Then, when the user creates a new video to share, video “B”, the user may make a video recording of the diamond at the beginning of video “B”. Embodiments of the present technology then receive video “B” that includes the recording of the diamond. Video “B” and its visual and audio cues within are then compared to a database of a plurality of video profiles in order to find a video profile with matching visual and audio cues.


Once a video profile “C” that matches the visual and audio cues of video “B” is found, video “B” is associated with the group of one or more other videos also associated with video profile “C”. For example, the appropriate association for video “B” is with the group of one or more videos having the visual and/or audio cues, a diamond and the spoken words, “research project on diamonds”. Additionally, in one embodiment, the recording of the diamond and the spoken words, “research project on diamonds”, may be removed from video “B” before video “B” is shared with others.


Thus, embodiments of the present technology enable the organizing of a video based on the comparison of the metadata within this video with a plurality of stored video profiles. This method of organizing enables the associating of a video with videos containing matching metadata, without manual interaction by a user.
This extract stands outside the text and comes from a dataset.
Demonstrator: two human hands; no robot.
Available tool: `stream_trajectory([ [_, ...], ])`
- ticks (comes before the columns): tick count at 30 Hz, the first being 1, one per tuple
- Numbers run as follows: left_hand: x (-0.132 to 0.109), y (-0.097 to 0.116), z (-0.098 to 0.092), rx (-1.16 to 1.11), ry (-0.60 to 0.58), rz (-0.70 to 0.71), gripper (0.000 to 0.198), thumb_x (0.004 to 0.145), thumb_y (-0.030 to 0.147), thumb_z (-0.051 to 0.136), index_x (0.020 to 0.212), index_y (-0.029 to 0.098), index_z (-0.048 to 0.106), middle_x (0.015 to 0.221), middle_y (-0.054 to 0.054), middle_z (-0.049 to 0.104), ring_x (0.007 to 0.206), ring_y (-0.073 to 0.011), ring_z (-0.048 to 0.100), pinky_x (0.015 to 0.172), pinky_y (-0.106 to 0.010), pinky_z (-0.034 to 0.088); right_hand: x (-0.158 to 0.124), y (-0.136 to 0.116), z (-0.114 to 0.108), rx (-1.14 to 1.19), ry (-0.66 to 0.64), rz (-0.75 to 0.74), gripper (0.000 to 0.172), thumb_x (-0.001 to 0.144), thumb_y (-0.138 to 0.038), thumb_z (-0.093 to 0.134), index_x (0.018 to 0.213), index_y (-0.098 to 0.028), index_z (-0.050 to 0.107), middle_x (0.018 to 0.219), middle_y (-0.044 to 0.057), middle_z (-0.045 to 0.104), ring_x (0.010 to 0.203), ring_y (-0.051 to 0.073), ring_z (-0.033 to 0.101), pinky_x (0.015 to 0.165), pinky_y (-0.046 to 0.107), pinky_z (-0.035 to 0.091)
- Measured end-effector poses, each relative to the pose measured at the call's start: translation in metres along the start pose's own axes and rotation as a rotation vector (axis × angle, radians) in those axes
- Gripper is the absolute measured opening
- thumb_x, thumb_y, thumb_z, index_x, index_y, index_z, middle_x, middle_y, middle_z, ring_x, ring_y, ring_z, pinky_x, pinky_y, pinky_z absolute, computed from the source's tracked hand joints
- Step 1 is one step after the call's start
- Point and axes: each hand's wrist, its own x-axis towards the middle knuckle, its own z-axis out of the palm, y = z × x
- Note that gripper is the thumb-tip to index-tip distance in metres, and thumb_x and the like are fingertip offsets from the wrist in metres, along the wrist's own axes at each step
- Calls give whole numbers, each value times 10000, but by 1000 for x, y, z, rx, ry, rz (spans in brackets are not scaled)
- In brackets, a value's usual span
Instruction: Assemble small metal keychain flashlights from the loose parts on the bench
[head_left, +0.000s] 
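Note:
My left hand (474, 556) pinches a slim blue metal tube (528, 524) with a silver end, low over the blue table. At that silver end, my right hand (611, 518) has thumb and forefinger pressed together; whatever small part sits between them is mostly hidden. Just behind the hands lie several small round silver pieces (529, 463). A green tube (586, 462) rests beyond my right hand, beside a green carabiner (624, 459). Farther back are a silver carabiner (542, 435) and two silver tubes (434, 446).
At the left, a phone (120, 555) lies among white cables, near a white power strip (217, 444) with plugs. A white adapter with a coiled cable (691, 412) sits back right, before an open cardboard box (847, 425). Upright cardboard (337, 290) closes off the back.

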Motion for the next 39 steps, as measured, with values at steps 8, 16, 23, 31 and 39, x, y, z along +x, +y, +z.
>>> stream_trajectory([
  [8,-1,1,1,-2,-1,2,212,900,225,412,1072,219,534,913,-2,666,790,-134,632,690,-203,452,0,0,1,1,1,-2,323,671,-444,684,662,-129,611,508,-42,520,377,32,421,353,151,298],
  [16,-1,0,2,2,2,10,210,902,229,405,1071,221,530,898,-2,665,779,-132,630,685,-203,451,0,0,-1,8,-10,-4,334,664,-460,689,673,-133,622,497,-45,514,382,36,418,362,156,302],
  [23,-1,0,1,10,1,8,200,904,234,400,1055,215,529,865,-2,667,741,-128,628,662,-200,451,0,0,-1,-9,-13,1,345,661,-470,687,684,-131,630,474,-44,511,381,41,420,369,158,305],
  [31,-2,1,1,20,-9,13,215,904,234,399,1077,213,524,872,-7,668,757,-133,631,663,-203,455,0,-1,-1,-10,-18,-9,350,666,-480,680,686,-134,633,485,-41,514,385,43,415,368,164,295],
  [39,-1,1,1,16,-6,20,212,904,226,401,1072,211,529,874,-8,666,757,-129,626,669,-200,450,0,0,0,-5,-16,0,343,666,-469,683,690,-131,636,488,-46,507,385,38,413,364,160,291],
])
System for Organizing Video Data


FIG. 1 is a block diagram of an example system 100 in accordance with embodiments of the present technology. System 100 includes input 105, metadata detector 115, video comparator 135, video associator 140, object identifier 165, object remover 170, and sound associator 175.


Referring still to FIG. 1, in one embodiment, system 100 receives video data 110 via input 105. Video data 110 is an audio/video stream and may be an entire video or a portion less than a whole of a video. For purposes of brevity and clarity, discussion and examples herein will most generally refer to video data 110. However, it is understood that video data 110 may comprise an entire video or portions thereof.


Video data 110 comprises metadata 120 used to organize video data 110. Metadata 120 is included as part of the audio/video stream. Metadata 120 may comprise a visual cue 145 and/or an audio cue 160. Video data 110 may have an intra-video tag of one or more visual cues 145 and/or audio cues 160.


Visual cue 145 refers to anything that may be viewed that triggers action and/or inaction by system 100. Audio cue 160 refers to any sound that triggers action and/or inaction by system 100. An “intra-video tag” refers to the inclusion, via recording, of metadata 120, such as visual cue 145 and audio cue 160, as part of video data 110. In other words, video data 110 comprises a video or portions thereof that includes metadata 120 as part of its audio/video stream. This metadata assists system 100 in organizing video data 110 into related groups.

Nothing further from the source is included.